Even with three children who we love and adore, parenting is hard work. It is the hardest work there is. Knowing what to say and do when our children make mistakes, or when we make mistakes as adults, is not black-and-white.
As with all families, all three of our children are unique people with their own creative personalities. So, sometimes what works for one child as far as child rearing is not necessarily a strategy that works for the other. What is fair for one child may not be fair for the other. Parenting is hard work.
Children are not things to manipulate. They are human beings with creative, unique personalities and minds to guide and teach. We parents have great responsibilities.
I know, as a mother, that I would never trade it for the world.
Eric Fromm said, “The mother-child relationship is paradoxical, and in a sense, tragic. It requires the most intense love on the mother’s side, yet this very love must help the child grow away from the mother, and to become fully independent. (I will add to the best of their ability).”
In fact, Dr. Phil always says that we (parents) are not raising children. We are raising adults. Wow. That is a major responsibility and not one that we should take lightly, but one that we should embrace. This is why a parent’s work is the most noble work there is. (Oprah says that, too).
We have done our “job” when our children become independent thinkers and doers, and they stand on their own two feet.
That certainly doesn’t mean that we don’t support them when needed and appropriate or lend them an extra hand (or foot) at times. All of us, no matter how old we are, need others to support us, love us, and, at times, advise us.

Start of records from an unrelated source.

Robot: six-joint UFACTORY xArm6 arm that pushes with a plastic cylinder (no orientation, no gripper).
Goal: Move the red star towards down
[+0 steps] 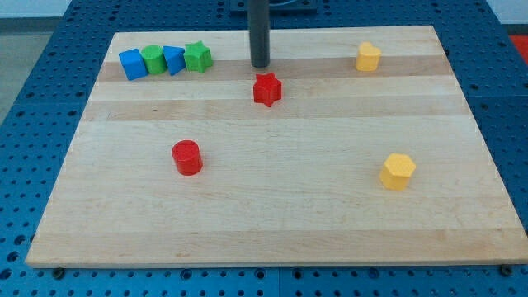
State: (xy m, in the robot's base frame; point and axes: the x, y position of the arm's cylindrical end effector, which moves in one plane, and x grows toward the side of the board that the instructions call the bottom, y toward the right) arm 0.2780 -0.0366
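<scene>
**Rod poised above red star, push downward yet to begin**

On the wooden board, my tip stands just above the red star, on its far side toward the view's top, near it with a thin strip of bare wood seeming to show between them. The arm carries no jaws, only a plain dark rod, so there is nothing to open or close. The red star sits in the upper middle of the board, and the run of wood below it looks free. Judged from this, the approach is made and the tip is lined up for a downward push, but the shove itself looks not yet started. Left of the star at the top is a row of a blue block, a green cylinder, a second blue block and a green star. Below-left of the star is a red cylinder; to its right a yellow block; below-right a yellow hexagon
</scene>
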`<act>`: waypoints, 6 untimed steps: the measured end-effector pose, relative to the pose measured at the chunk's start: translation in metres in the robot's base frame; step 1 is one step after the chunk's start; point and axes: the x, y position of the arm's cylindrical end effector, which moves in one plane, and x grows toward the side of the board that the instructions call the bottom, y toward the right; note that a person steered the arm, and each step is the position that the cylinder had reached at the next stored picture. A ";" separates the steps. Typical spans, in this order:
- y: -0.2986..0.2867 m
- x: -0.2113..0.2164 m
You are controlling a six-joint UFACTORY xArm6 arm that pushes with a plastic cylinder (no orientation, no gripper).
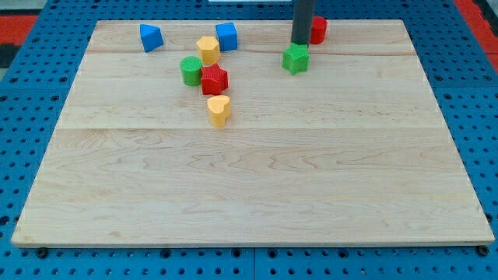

I also know this. Jessica Lange said, “The natural state of motherhood is unselfishness. When you become a mother, you are no longer the center of your own universe. You relinquish that position for your children.”
I love this aspect of motherhood (well, most of the time). I don’t want to worry about myself and be at the center of my universe. I won’t live through my children, but I would rather worry about them. It always puts my own individual worries in perspective. I am here for a greater purpose than myself.
We should not give up all of our own individual interests. I always say, there is a time and place for most things.
Now that my children are getting older, I am able to find time to engage in my own hobbies, which is important. To be a happy mother, you have to be a happy person.
However, I love hauling my children places, watching and supporting them in their respective activities, and being their loudest cheerleader. I will always be their loudest cheerleader, and I want them to know it.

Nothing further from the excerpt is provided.